• **PROBLEM**:
Please find the lines in the following records that hold "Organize", and copy them.

• **EXTRACTED ENTRIES**:
· · · · ·

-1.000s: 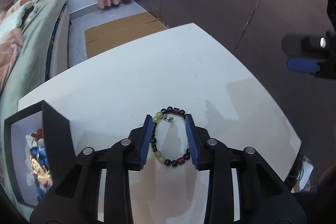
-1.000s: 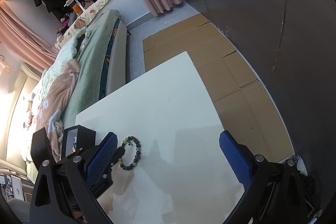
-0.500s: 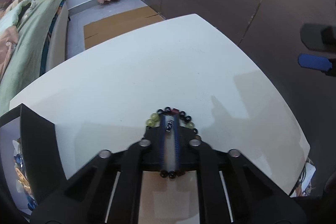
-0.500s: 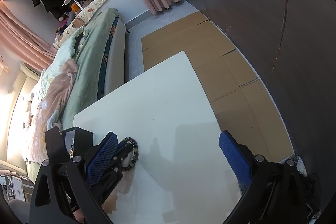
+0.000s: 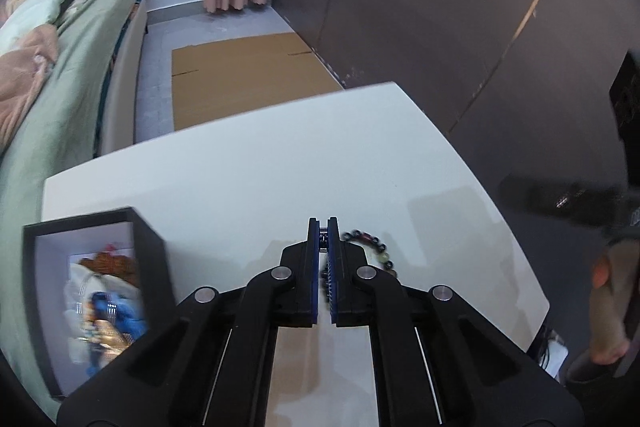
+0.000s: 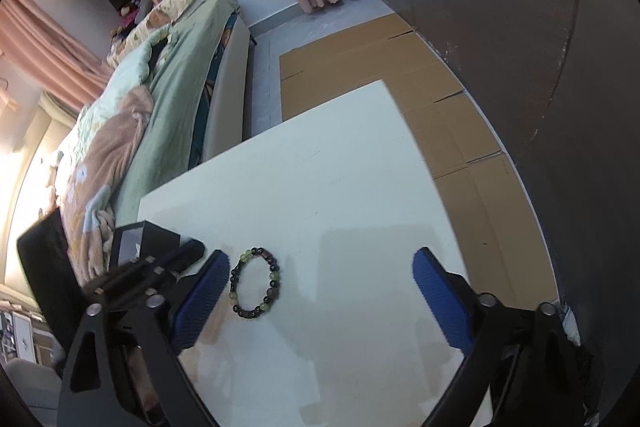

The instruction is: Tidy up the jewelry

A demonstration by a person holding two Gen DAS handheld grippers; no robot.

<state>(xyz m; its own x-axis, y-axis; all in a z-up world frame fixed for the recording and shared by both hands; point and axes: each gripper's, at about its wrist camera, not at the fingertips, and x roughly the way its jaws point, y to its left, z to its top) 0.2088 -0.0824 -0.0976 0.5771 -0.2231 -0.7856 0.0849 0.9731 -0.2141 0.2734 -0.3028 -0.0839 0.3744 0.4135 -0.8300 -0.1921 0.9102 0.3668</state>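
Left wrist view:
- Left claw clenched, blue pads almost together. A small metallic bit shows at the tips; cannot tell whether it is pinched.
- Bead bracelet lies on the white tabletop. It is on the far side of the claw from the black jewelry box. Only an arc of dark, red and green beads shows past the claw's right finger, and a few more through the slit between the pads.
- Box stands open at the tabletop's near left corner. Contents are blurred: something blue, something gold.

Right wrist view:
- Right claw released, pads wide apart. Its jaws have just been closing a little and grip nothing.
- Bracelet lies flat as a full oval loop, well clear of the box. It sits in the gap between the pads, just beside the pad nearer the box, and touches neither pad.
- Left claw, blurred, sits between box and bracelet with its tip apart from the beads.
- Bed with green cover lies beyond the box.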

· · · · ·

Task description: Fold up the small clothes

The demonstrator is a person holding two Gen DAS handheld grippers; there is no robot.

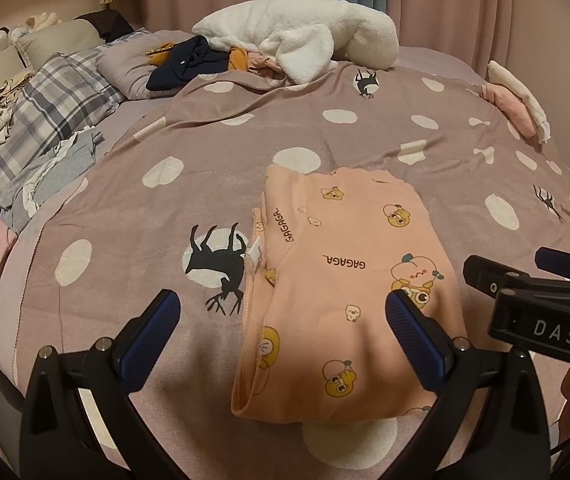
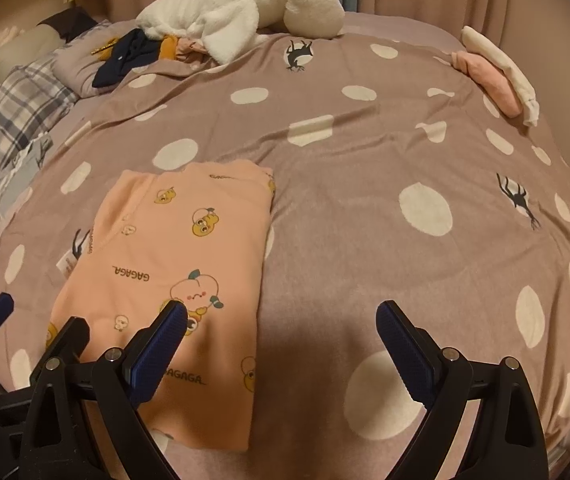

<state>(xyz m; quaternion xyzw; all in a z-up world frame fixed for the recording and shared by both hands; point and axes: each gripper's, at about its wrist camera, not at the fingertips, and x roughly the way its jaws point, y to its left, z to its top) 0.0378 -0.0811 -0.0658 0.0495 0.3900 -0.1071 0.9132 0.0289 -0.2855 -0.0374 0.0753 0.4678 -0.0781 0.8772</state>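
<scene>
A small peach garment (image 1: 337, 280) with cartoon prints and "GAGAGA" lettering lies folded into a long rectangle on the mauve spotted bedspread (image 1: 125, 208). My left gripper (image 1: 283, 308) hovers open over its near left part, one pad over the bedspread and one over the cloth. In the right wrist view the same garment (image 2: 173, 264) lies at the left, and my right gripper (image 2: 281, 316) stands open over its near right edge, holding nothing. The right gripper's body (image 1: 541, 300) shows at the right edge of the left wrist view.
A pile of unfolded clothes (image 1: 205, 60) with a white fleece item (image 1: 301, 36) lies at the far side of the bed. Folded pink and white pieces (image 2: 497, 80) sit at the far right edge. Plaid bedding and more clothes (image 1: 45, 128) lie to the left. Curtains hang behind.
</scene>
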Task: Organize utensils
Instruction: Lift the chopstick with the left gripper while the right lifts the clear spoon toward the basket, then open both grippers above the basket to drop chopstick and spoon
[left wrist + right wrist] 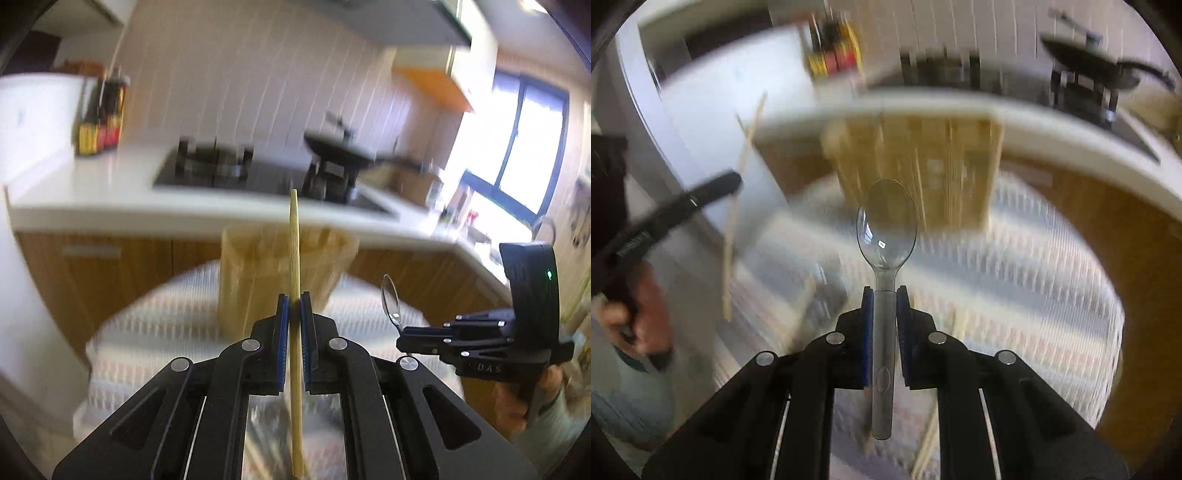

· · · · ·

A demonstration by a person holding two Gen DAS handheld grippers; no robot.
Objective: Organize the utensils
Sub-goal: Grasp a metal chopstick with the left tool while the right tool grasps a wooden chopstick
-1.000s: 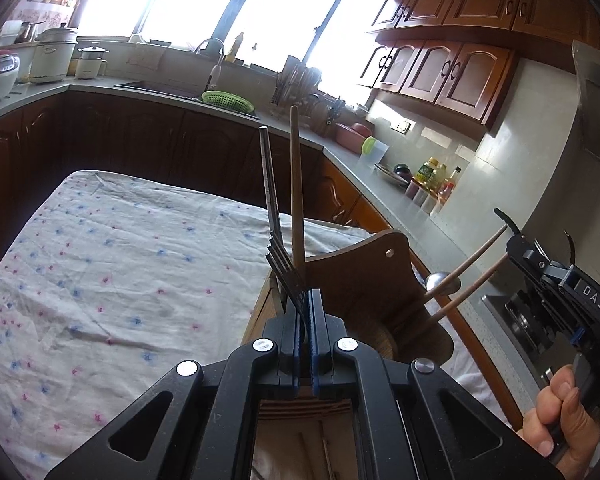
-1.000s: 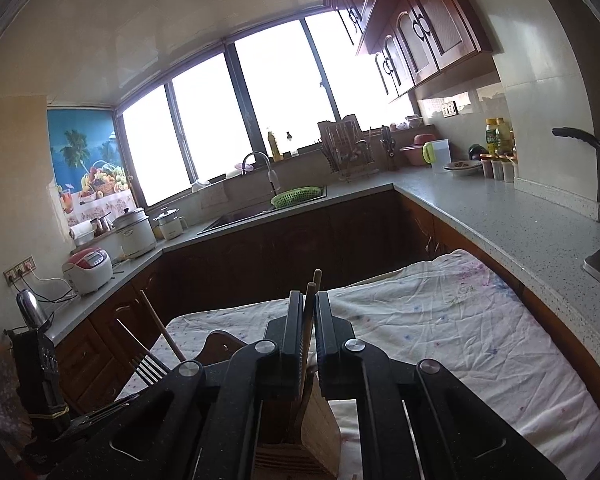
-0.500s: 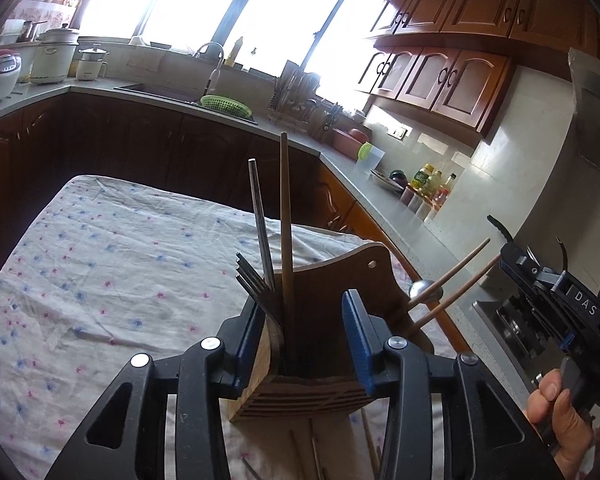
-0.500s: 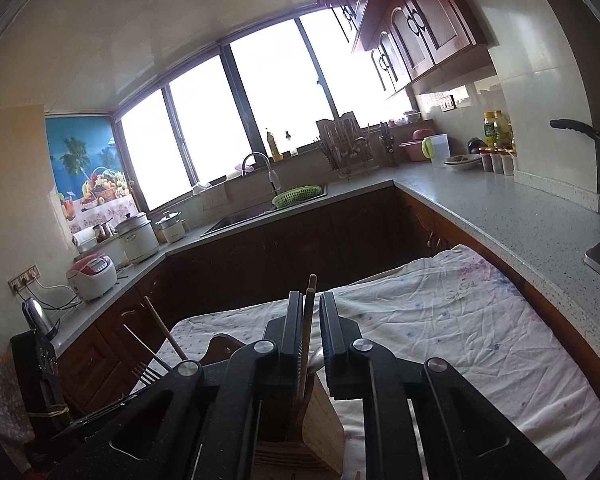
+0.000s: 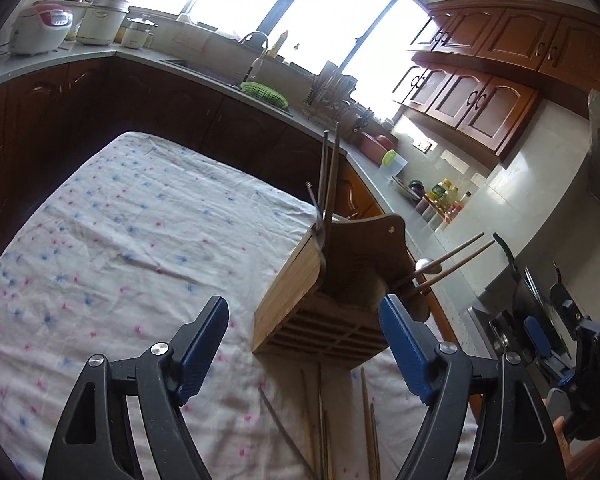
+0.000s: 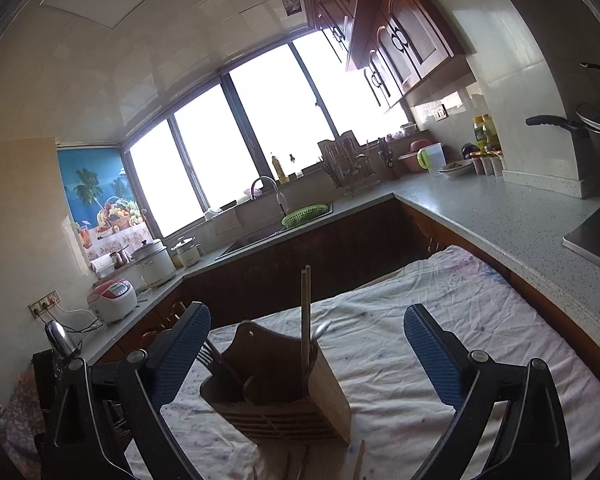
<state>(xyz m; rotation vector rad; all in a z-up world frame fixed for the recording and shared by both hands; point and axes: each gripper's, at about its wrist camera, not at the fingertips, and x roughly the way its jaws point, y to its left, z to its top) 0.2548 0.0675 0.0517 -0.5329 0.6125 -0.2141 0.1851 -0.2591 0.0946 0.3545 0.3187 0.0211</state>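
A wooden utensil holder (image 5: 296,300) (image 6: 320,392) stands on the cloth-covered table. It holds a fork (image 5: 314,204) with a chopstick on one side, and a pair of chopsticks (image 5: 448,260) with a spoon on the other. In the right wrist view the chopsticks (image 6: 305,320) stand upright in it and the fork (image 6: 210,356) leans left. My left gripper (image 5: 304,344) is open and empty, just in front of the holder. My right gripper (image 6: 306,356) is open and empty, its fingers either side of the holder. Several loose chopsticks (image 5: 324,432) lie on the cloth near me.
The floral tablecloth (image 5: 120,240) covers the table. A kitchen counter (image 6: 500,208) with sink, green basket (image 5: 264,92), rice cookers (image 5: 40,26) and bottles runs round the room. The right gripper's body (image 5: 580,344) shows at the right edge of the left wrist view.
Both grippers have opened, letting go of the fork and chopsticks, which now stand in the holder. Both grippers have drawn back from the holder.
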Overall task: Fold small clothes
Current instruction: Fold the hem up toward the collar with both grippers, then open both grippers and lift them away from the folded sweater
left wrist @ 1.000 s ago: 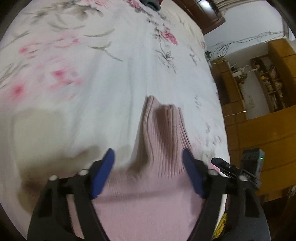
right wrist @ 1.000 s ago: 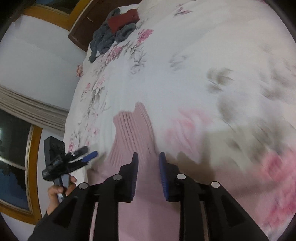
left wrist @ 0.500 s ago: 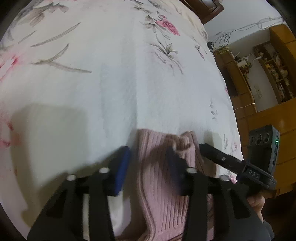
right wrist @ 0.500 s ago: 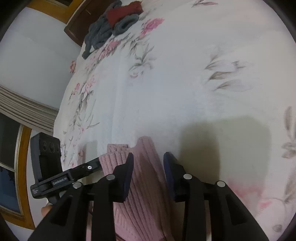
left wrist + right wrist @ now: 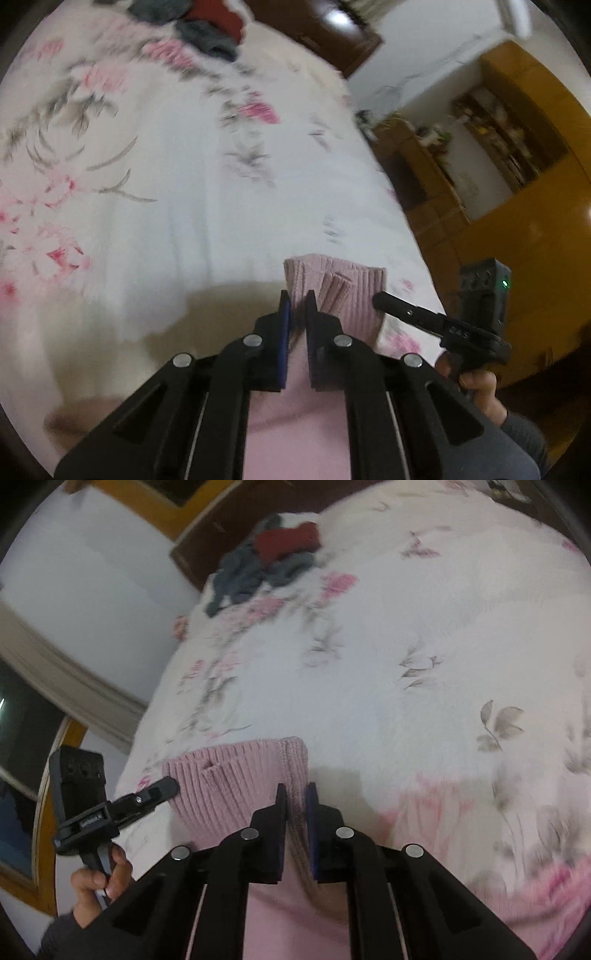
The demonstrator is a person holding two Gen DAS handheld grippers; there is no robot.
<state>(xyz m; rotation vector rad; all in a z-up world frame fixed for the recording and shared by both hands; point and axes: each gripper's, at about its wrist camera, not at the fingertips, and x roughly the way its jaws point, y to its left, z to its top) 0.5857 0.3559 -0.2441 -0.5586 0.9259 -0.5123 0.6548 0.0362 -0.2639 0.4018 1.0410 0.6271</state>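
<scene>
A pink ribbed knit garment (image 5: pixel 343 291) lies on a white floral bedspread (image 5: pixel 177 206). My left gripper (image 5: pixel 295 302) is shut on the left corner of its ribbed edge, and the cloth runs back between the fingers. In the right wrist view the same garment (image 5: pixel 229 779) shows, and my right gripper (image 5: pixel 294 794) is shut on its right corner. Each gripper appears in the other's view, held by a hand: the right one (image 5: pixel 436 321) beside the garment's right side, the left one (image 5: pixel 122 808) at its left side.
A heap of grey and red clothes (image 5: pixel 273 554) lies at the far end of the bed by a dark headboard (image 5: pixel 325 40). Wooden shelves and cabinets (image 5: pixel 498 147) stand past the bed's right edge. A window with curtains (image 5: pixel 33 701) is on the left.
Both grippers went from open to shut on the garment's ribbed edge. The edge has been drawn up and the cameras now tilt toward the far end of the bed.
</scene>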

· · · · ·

• **ANSWER TO THIS PROBLEM**:
Task: Organize utensils
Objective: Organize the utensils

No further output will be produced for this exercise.